THE DATA ::
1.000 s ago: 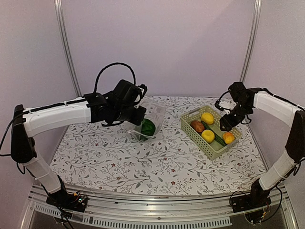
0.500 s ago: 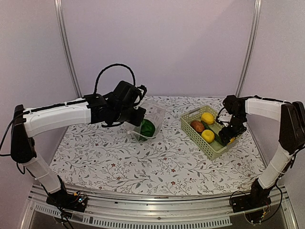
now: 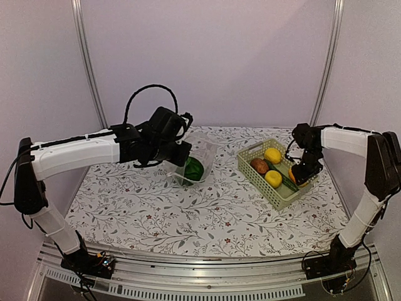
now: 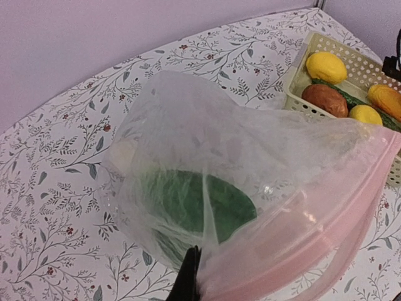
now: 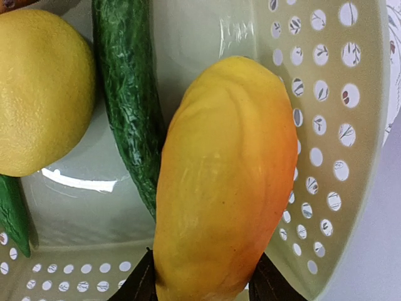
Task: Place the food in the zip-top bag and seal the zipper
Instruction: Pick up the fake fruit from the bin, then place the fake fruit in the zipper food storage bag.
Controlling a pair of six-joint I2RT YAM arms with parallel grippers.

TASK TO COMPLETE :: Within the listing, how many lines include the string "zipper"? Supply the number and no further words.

EXERCISE RESPONSE :: 2